The school for girls was closed on September 10, 2007, after a letter warned the Sisters running the school to close the "factory of Christians" or face suicide attacks. Jan Nisaran-e-Islam (sacrificers of Islam) sent the letter to Swat Press Club, and local newspapers published it on September 9. It reopened on 17 September after the Swat district coordination officer assured protection for the convent and the school.

In June 2009 it was destroyed by raiders, according to a report from the Pakistani Bishops National Commission for Justice and Peace.

The girls' boarding school, run by the Sisters, was attacked with explosives that destroyed the building. No victims were reported, as the Sisters themselves had closed the school, as a precaution. The school had nearly 1,000 students mainly from poor Christian and Muslim families.
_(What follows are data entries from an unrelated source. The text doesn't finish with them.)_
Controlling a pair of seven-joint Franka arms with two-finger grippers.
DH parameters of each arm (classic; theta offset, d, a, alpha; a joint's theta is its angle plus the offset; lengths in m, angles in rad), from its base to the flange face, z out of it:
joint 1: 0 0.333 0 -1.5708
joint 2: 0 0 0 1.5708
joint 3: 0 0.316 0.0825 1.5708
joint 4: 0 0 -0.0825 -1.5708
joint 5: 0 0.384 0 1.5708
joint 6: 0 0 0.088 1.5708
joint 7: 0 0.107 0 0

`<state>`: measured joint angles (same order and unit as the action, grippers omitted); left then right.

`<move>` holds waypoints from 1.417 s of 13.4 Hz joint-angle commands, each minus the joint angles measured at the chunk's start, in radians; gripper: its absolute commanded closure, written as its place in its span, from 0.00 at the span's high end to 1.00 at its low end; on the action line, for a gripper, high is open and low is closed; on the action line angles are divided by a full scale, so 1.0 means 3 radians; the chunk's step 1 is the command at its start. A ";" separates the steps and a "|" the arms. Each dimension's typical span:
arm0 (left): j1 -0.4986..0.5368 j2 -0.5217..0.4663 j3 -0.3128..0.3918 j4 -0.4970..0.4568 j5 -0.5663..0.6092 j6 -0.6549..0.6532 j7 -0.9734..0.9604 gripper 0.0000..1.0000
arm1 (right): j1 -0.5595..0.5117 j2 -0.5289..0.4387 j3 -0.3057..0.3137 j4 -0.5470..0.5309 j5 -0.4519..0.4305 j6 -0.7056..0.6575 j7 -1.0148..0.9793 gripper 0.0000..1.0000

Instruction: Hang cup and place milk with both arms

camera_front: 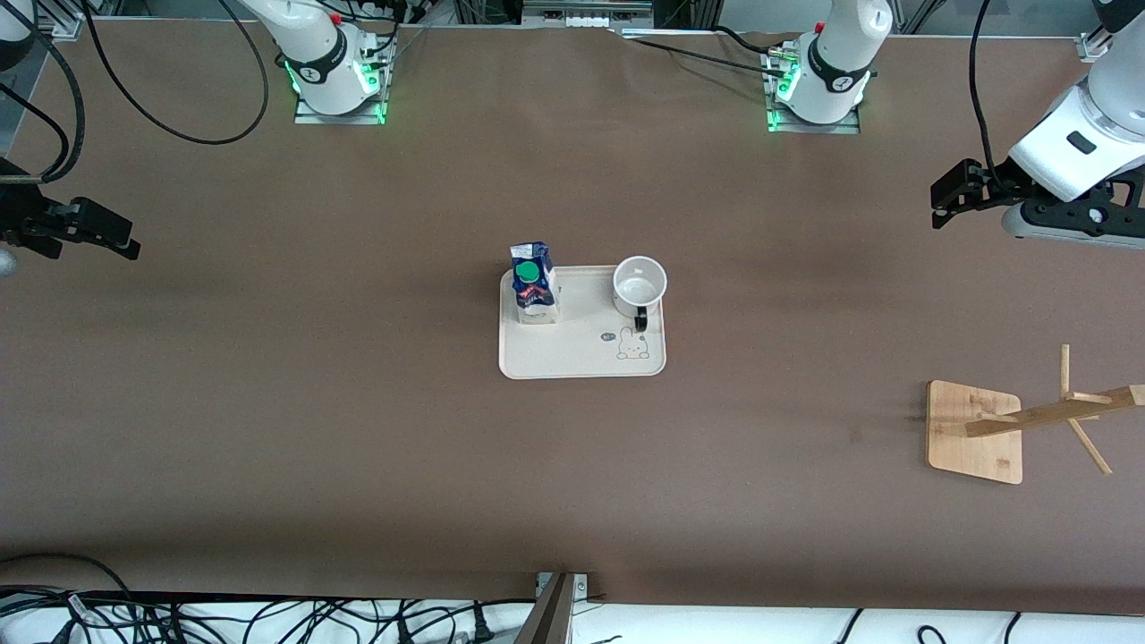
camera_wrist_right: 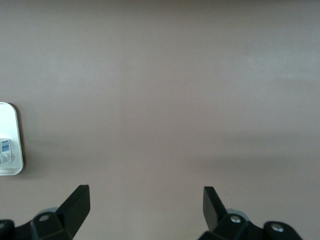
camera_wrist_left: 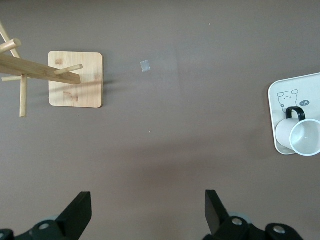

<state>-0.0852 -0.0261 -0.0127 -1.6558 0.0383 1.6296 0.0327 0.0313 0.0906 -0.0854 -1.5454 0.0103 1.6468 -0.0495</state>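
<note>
Brown matting covered the whole table (camera_front: 358, 429), with both arm bases along the upper edge of the front view. At the centre of that frame sat a cream tray (camera_front: 572, 358) printed with a rabbit. The milk (camera_front: 534, 288) stood upright on the tray's corner toward the right arm's end, green cap showing. The cup (camera_front: 640, 284) stood mouth-up on the other upper corner, its black handle turned toward the front camera. Low at the frame's right edge, toward the left arm's end, lay the wooden mug tree (camera_front: 979, 431), its post and pegs reaching out over its square base.

The left gripper (camera_front: 950, 199) hung at the upper right of the front view, over bare matting, jaws spread wide and empty. The right gripper (camera_front: 106, 234) hung at the frame's left edge, likewise wide open and holding nothing. Neither was near the tray.

Nothing appeared started. To do the approach well, I judged each arm should descend on its nearer item: the left should pinch the cup wall so the handle stays free for a peg, and the right should close across the carton's flat sides below the gable, keeping the two paths apart over the small tray.
</note>
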 commanded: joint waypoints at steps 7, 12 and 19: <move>0.0003 -0.0005 -0.0004 0.0038 -0.0046 -0.0017 0.0049 1.00 | 0.0089 0.0102 0.0019 0.0074 0.0027 -0.0084 -0.0034 1.00; 0.0003 -0.0005 -0.0004 0.0033 -0.0046 -0.0017 0.0055 1.00 | 0.0360 0.0362 0.0029 0.0064 0.0068 -0.0070 -0.0227 1.00; 0.0003 -0.0005 -0.0004 0.0038 -0.0051 -0.0017 0.0055 1.00 | 0.0907 0.0863 0.0248 0.0074 0.0276 0.0308 -0.0388 1.00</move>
<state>-0.0856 -0.0261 -0.0131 -1.6548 0.0383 1.6296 0.0327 0.2717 0.3236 -0.0371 -1.5454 0.0448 1.7049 -0.1668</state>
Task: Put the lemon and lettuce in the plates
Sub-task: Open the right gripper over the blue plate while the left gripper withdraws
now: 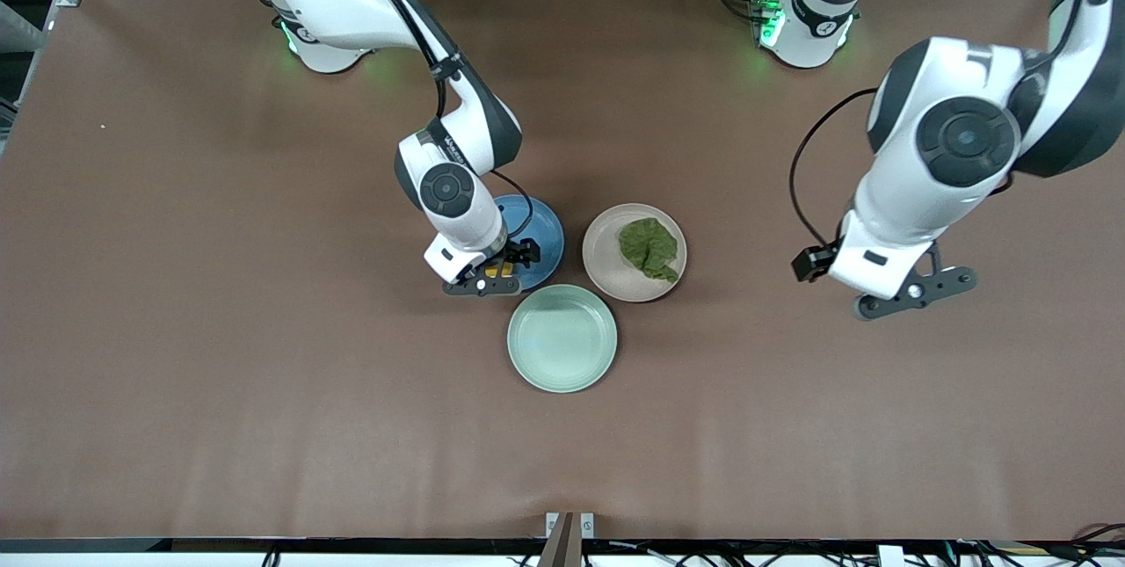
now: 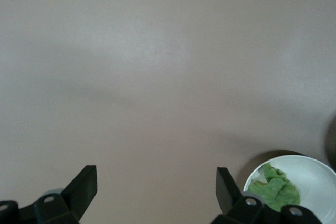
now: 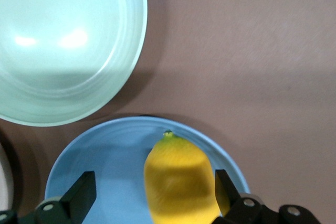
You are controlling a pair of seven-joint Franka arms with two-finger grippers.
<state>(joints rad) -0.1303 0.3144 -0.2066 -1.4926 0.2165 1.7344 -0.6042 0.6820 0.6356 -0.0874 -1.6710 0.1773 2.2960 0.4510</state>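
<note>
The yellow lemon (image 1: 495,269) lies on the blue plate (image 1: 542,237), near the plate's edge nearest the front camera. My right gripper (image 1: 512,261) hangs low over it, open, with the lemon (image 3: 181,182) between its spread fingers on the blue plate (image 3: 110,156) and close to one fingertip. The dark green lettuce (image 1: 649,248) lies on the beige-pink plate (image 1: 602,243) beside the blue one. My left gripper (image 1: 914,290) is open and empty over bare table toward the left arm's end. In its wrist view my left gripper (image 2: 156,187) shows spread, with the lettuce (image 2: 273,188) and beige plate (image 2: 317,179) at the edge.
A pale mint-green plate (image 1: 562,338) stands empty, nearer the front camera than the other two plates and touching them; it also shows in the right wrist view (image 3: 63,40). Brown table (image 1: 220,356) surrounds the plates.
</note>
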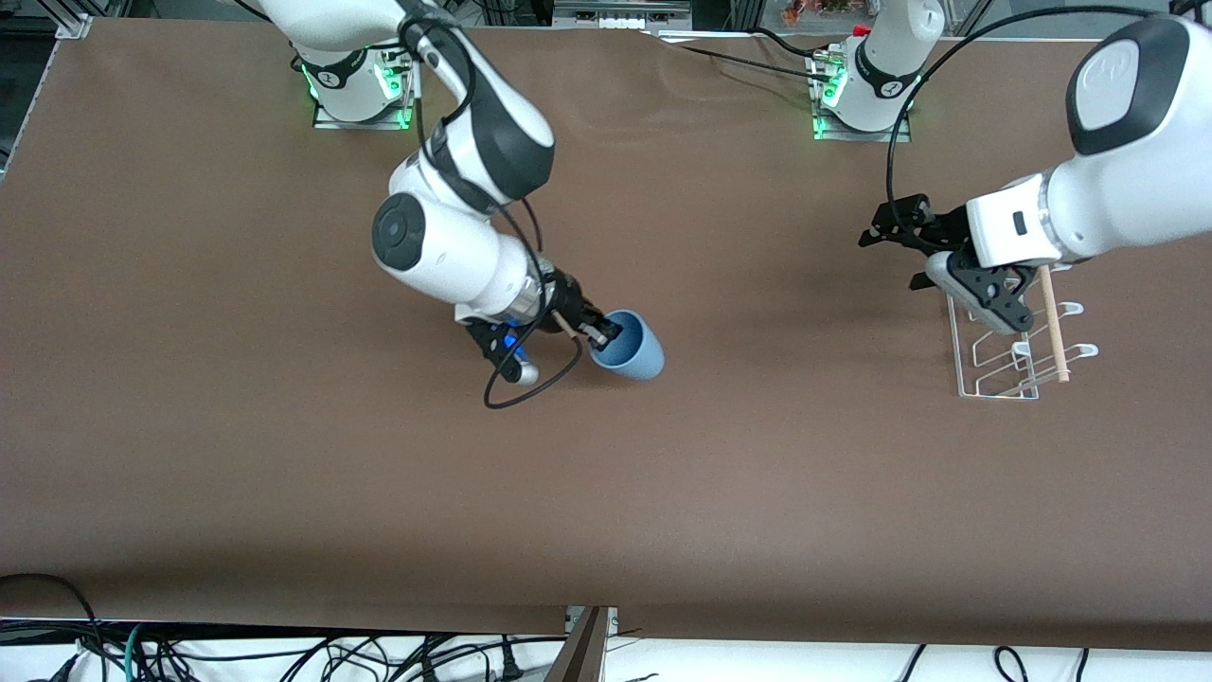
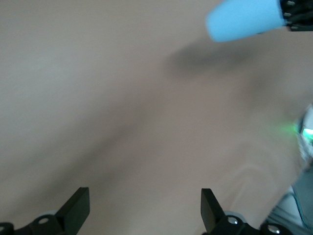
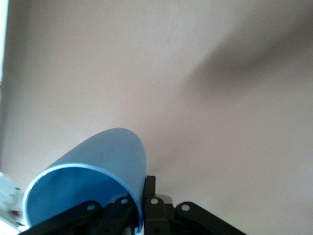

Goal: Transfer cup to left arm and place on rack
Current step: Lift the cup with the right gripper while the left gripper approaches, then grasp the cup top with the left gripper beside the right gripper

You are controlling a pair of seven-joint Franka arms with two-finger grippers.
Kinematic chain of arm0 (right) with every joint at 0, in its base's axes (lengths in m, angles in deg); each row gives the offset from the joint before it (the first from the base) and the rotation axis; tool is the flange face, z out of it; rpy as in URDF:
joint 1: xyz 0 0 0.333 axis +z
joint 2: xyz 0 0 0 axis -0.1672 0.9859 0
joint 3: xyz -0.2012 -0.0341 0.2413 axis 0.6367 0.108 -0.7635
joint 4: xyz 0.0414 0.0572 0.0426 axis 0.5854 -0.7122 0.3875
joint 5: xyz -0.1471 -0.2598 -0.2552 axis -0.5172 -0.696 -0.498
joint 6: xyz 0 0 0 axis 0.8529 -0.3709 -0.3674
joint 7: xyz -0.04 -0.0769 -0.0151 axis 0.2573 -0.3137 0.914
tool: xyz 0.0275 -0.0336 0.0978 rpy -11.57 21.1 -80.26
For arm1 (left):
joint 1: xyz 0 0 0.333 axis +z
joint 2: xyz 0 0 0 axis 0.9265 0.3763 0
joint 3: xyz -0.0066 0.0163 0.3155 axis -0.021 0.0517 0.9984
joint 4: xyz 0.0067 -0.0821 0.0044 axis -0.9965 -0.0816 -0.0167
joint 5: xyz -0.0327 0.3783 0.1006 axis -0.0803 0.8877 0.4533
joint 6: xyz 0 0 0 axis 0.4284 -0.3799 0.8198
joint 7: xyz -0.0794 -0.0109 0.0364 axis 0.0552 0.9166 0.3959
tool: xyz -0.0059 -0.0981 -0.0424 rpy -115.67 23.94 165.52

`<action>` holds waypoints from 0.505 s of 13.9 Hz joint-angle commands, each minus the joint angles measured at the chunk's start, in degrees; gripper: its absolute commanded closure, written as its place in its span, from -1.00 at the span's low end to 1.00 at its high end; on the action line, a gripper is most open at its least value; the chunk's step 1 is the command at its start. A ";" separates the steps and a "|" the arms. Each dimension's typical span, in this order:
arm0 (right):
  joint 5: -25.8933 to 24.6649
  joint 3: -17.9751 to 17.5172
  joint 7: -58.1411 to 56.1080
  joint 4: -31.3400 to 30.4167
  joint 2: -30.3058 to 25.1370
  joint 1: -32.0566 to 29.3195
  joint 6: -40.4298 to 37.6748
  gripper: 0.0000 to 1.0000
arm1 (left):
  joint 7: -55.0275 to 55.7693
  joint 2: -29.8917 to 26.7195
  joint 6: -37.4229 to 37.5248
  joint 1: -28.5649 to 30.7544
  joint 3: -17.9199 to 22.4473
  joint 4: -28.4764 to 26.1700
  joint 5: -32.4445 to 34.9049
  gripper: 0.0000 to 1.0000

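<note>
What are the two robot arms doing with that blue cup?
The right arm's end effector has pinched the rim of the light-blue cup, holding it tipped on its side over the brown table. The left arm's end effector waits open above the table beside the white wire rack, ready for a handover.

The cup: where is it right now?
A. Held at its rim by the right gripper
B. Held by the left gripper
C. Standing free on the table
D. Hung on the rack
A: the right gripper pinches the rim of the cup, while the open left gripper holds nothing near the rack.
</note>
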 commanded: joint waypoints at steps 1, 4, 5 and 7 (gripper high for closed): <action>1.31 -1.61 9.03 2.88 1.18 0.88 3.83 1.00 | -13.25 2.82 -1.95 0.17 -0.10 0.72 -5.46 -1.00; 3.16 -4.16 16.35 3.41 1.97 0.97 11.83 1.00 | -28.27 5.28 -4.51 -0.27 -0.19 0.72 -13.00 -1.00; 3.94 -4.43 18.19 3.76 2.41 0.88 12.63 1.00 | -33.98 6.16 -5.64 -0.27 -0.19 0.72 -15.03 -1.00; 4.56 -4.52 23.89 6.56 3.20 0.88 12.29 1.00 | -43.93 7.21 -7.67 -0.62 -0.19 0.72 -19.51 -1.00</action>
According to the Church, Khyber-Pakhtunkhwa has suffered attacks on nearly 150 schools in recent years, a sign of the rise in intolerance and the spread of Islamic fundamentalist groups that are trying to annihilate the work of Christian institutions in the area of education.

===Re-opening===
In April 2012 the school was reopened with three sisters and over 80 girls and an impressive new building was erected for its operations. In 2015, the school had 26 teachers and 10 other workers assisting four Pakistani nuns.

==Results==
In 2017 Sehreen Rafiq of Sangota Public School stood first in the results of the Secondary School Certificate annual examination of the Board of Intermediate and Secondary Education, Swat.

==Prominent Alumni==
Miangul Adnan Aurangzeb, engineer, member of Parliament and Wali of Swat.